Trying to setup SSH for Nagios on Ubuntu is quite maddening. So, for those thinking that since they have familiarity with ssh, ssh-keygen, that using check_by_ssh would be a breeze, don't! Use NRPE instead.
These plugins are needed to monitor things like load, procs, on remote machines such as might exist in a small home network.
Assuming a localhost that is running the Nagios monitoring server, and a remotehost that we need to monitor load, procs, here are the simple steps to get NRPE up and running on Ubuntu or Fedora:
This assumes that a base Nagios server is up and running on localhost, and remotehost does not have Nagios installed.
On remotehost, run:
sudo apt-get install nagios-nrpe-server    (Ubuntu)
su -c "yum install nrpe.i386 nagios-plugins-procs.i386" (Fedora FC7)
To find appropriate names of packages to install, use:
On remotehost, run:
apt-cache search nagios    (Ubuntu)
yum search nagios   (Fedora)
Make sure all required plugins are installed on the remotehost also - things like check_load, check_procs, etc in /usr/lib/nagios/plugins/ or appropriate folder on remotehost.

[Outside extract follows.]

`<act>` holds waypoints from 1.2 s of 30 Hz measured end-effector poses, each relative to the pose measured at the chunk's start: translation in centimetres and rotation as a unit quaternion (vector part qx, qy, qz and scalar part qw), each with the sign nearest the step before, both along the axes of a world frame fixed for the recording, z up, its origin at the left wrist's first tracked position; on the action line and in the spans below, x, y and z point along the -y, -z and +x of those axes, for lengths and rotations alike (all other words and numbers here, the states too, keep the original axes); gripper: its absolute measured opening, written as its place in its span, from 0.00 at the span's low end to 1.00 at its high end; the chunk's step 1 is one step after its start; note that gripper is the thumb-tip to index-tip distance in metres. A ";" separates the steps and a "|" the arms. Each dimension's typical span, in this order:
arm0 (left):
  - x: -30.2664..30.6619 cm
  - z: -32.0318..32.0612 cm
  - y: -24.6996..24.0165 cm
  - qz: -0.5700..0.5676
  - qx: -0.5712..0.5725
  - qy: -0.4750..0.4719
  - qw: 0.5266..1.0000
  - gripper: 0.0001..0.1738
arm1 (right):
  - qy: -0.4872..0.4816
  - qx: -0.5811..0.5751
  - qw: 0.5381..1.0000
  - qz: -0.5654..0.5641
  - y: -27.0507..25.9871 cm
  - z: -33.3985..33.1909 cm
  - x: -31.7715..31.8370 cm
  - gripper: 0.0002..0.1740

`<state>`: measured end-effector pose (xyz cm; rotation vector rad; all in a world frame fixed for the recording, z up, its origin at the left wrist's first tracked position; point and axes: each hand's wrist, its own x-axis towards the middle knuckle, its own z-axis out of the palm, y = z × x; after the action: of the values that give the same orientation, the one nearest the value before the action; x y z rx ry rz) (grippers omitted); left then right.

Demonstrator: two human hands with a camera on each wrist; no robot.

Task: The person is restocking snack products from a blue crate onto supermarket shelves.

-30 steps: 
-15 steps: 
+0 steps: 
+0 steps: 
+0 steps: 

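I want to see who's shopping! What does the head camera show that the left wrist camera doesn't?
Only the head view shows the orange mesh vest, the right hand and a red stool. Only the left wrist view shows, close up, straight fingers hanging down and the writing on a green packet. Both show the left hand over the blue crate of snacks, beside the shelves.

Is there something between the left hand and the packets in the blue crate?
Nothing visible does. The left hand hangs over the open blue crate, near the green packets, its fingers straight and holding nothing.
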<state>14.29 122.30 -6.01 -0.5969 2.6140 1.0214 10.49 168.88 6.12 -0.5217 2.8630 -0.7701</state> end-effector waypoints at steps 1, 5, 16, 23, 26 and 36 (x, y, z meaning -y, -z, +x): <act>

Next, edit the config file /etc/nagios/nrpe.cfg - replace .. with the IP address of localhost that is running the Nagios monitoring server:
/etc/nagios/nrpe.cfg:
allowed_hosts=127.0.0.1, ...
In the same file, check the hardcode commands, such as check_load and check_total_procs, those might be sufficient for many uses.
Finally, restart nrpe on remote host:
sudo /etc/init.d/nagios-nrpe-server restart   (Ubuntu)
su -c "service nrpe restart"   (Fedora)
Now, back to localhost. Install the nrpe-plugin here:
sudo apt-get install nagios-nrpe-plugin    (Ubuntu)
Test it - from locahost, run:
/usr/lib/nagios/plugins/check_nrpe -H remotehost   (this should output remote NRPE version)
/usr/lib/nagios/plugins/check_nrpe -H remotehost -c check_total_procs   (outputs #procs)
/usr/lib/nagios/plugins/check_nrpe -H remotehost -c check_load   (outputs load)
If this all works, then add the service watch to your local nagios.cfg. for example:
define service{
        use                generic-service         ; Name of service template to use
#       hostgroup_name    remoteservers
        host                remotehost
        service_description  Current Load
        check_command       check_nrpe_1arg!check_load
        }
All done!
Now - what is necessary to setup  check_by_ssh on a Ubuntu server? A mess!
The nagios user is installed with no shell, and no fixed home directory - the /var/run/nagios3 "home dir" gets wiped off on restart.
So, here are all the things that need to be done:
- Install required nagios plugins and nagios common items on remotehost.
- Edit /etc/passwd to allow remote shell access, change /bin/false to /bin/bash. Do this on all machines, since it will be necessary to test this before turning it on.  It is not absolutely necessary on localhost which can use a command like "sudo su -l -s /bin/bash nagios" to run ssh commands as the nagios user, but it is necessary on remotehost to execute the remote ssh commands.
- On localhost, find a directory to hold the nagios ssh  keys. Run keygen here, create the RSA key pair.
- Copy the public key to authorized_keys on a folder on the remotehost.
- Figure out a way to create known_hosts file for SSH. May have to use SSH options to handle this.
- Become nagios user on remote host, test that ssh to remotehost works without password. Note down all the arguments needed to make this work - will need to provide location of key file, location of knowhosts, and maybe more.
- If that works, then the check_by_ssh command can be used to monitor a service.
- Home Folder for Nagios is wiped on Reboot has some of the issues discussed.
All in all, very manual and tedious process.
So, the best thing for Ubuntu users is to stick to NRPE with Nagios, much easier than setting up check_by_ssh.
 
  
Comments
Thanks a bunch for the post!
Thanks a bunch for the post! I was about to embark on using check_by_ssh after failing to compile NRPE on my ubuntu box. Your post saved me hours of frustration.
Could not complete SSL handshake
I followed all your steps, but whenever I try to run any of the test commands you have listed, it gives me the following error:
CHECK_NRPE: Error - Could not complete SSL handshake.
Any idea what would cause that?
Otherwise, thanks for the informative post!
Nevermind...
Answered my own question. I had put a space in between the IPs in /etc/nagios/nrpe.cfg which was breaking it. I will now proceed to facepalm:
/facepalm
Great post, thanks! =)
I´ve had the same problem.
I´ve had the same problem. Where you see:
allowed_hosts=127.0.0.1
I wrote
allowed_hosts= 127.0.0.1
until I realised of the unnecessary blank before the IP address. I took it off and now it works fine.
Disagree
Sorry I would have to disagree, mainly because of my mixed environment. check_by_ssh is much easier to use, NRPE failed to compile on a lot of my servers and I do not have the choice of being able to installed extra packages.